◆ Goal of the exercise ◆
Look through the lines below and extract any with the word "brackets".

◆ Information shown ◆

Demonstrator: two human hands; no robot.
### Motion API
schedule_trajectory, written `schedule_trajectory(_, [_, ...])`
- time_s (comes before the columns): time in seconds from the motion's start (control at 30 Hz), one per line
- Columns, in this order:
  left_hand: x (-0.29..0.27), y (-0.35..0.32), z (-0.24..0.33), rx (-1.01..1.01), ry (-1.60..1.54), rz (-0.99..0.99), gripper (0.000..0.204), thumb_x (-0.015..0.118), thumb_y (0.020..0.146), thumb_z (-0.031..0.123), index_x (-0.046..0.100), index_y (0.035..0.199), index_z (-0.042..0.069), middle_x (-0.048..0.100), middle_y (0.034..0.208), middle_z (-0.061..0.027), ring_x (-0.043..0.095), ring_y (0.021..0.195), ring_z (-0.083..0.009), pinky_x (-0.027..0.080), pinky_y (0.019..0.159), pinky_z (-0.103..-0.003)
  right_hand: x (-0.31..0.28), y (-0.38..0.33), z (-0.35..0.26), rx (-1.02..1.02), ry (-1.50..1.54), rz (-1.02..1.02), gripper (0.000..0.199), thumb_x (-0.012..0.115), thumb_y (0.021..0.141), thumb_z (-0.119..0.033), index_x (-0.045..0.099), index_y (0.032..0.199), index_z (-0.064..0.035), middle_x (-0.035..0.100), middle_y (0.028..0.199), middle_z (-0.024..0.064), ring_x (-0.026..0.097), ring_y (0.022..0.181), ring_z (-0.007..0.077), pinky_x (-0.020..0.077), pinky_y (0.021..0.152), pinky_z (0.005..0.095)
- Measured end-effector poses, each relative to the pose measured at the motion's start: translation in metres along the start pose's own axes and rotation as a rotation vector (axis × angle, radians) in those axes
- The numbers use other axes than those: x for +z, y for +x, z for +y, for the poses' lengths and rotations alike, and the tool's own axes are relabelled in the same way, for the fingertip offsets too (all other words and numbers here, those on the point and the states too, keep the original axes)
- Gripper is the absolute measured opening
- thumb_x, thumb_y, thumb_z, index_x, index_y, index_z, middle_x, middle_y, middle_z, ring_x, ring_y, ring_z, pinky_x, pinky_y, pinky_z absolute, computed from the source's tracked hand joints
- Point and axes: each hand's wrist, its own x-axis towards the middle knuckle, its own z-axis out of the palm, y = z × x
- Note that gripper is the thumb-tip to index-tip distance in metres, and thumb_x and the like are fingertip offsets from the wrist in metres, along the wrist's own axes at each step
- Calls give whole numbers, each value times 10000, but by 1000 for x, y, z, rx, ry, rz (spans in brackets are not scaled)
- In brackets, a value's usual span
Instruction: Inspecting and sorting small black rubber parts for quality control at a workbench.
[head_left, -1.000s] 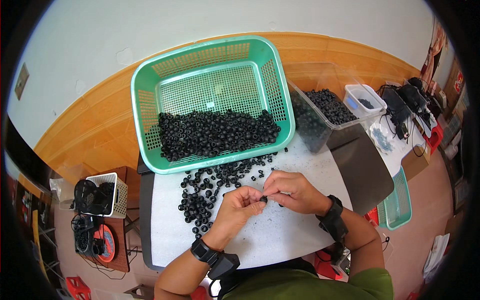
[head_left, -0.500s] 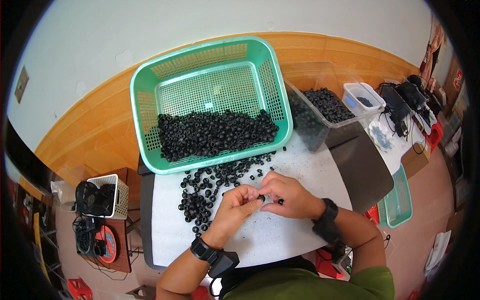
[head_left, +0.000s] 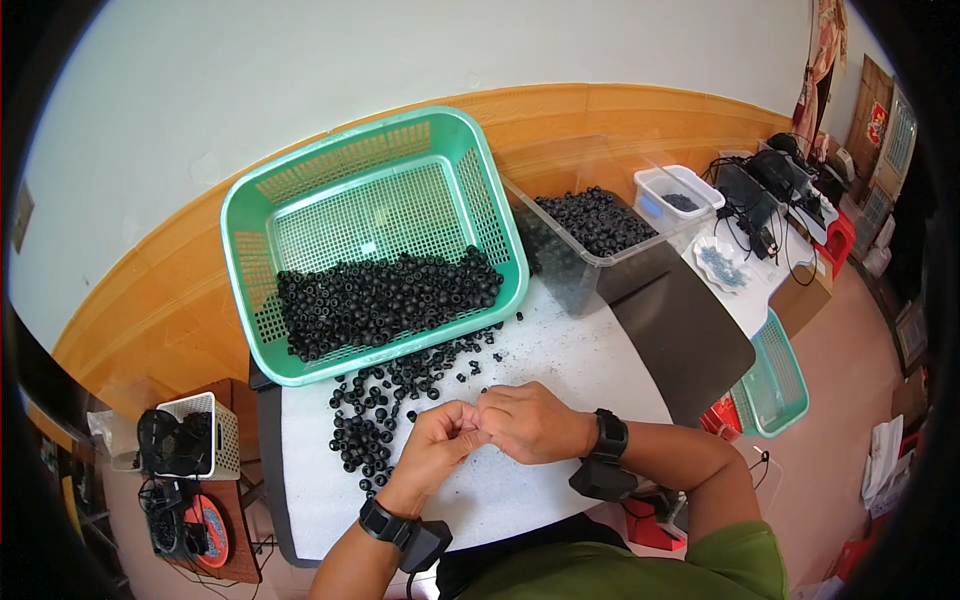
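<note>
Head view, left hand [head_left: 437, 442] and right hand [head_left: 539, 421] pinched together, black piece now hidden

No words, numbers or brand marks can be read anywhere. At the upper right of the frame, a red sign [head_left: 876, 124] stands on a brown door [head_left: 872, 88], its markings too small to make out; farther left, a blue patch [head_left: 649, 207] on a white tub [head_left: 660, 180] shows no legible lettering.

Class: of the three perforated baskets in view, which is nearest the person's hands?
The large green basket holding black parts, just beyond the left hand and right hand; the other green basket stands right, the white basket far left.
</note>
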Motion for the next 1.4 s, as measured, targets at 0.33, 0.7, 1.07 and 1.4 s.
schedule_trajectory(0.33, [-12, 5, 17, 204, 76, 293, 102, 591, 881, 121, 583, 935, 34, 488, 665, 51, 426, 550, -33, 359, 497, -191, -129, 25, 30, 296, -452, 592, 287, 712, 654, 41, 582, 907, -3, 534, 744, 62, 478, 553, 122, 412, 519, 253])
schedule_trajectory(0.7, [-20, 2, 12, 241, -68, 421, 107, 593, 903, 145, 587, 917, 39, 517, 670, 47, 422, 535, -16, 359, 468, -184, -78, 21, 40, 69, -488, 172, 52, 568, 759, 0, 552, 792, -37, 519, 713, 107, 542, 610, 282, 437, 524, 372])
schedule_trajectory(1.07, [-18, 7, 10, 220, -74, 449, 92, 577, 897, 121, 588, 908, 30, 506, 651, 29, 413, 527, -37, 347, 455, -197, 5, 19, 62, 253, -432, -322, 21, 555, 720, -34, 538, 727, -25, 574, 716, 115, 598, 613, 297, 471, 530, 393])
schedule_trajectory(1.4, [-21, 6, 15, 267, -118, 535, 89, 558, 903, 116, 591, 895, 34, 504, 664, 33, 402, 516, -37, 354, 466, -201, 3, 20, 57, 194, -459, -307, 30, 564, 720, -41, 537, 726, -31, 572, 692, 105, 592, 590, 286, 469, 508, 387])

◆ Solved problem ◆
- Calls give whole numbers, each value times 10000, but by 1000 for x, y, z, rx, ry, rz (spans in brackets are not scaled)
- In brackets, a value's usual span

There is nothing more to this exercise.